Protein Sequence Analysis.
Protein sequence database at the National Center for Biotechnology Information was searched using BLAST, Psi-BLAST, and FASTA search algorithms with the protein motif (AF)XX(AT)(VLFI)AXX(AN) as a query.
Characterization of Peptide Agonists for the PCC-specific Transgenic αβ TCR.

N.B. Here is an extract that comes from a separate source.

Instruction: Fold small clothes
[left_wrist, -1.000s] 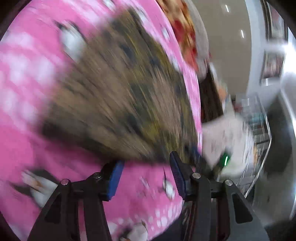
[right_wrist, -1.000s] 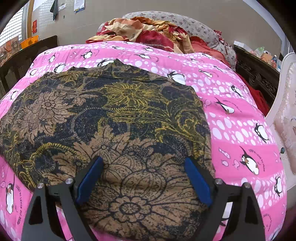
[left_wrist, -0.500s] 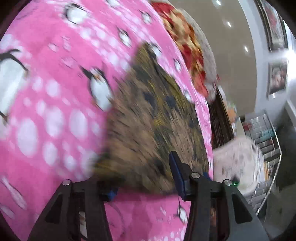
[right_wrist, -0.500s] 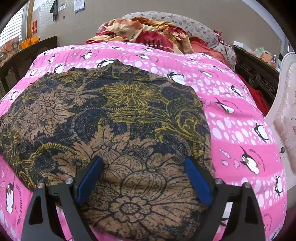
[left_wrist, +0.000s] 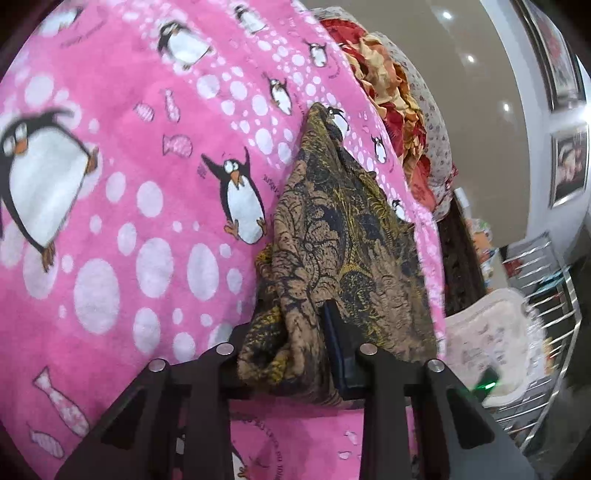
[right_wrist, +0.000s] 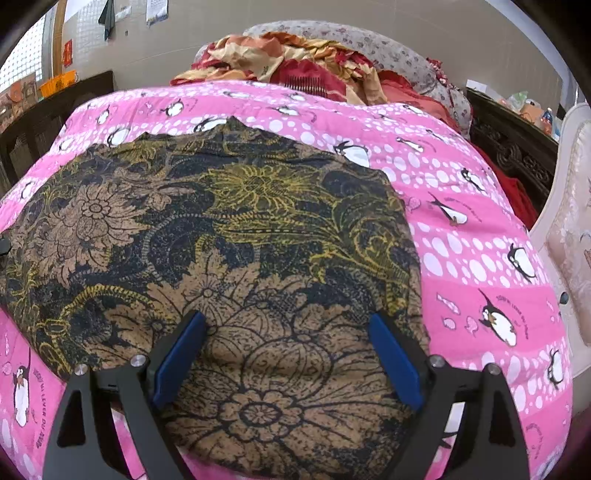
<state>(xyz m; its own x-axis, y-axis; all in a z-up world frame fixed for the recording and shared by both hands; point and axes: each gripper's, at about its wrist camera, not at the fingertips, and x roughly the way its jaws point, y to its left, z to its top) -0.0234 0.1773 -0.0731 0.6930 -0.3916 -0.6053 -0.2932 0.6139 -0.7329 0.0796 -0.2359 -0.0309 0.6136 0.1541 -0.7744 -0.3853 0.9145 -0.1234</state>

To examine the role of peptides during positive selection in vivo, we generated transgenic mice expressing class II–restricted TCR specific for analogues of a PCC(43–58) peptide presented by the Ab molecule 16. This receptor recognizes analogues of PCC(43–58) in which aspartic acid in position 50 is replaced by amino acids with neutral/hydrophobic (PCC50V, PCC50V54A, PCC46A49A50V54A, PCC50L, PCC50F) side chains (Fig. 1). The TCR transgenic mice were backcrossed to C57BL6 TCR-α− knockout mice so that almost all T cells expressing transgenic TCR become CD4+ T cells (Fig. 2A and Fig. B). Initially we examined the capacity of agonist peptides to induce negative selection of transgenic T cells. We found that the efficiency of negative selection correlated with the potency of individual agonist peptides. However, an injection of 20 μg of any tested agonist peptide, in particular a moderate and a strong agonist (PCC50V and PCC50V54A, respectively) did not induce negative selection of transgenic thymocytes as assessed by thymus cellularity, annexin V staining, and TUNNEL assay (Fig. 2C and Fig. D, and data not shown). Strong agonists PCC50L and PCC50V54A (Fig. 2 F) induced profound negative selection when injected at 200 μg per mouse, while moderate agonist PCC50V induced only marginal deletion of CD4+CD8+ cells (Fig. 2 E).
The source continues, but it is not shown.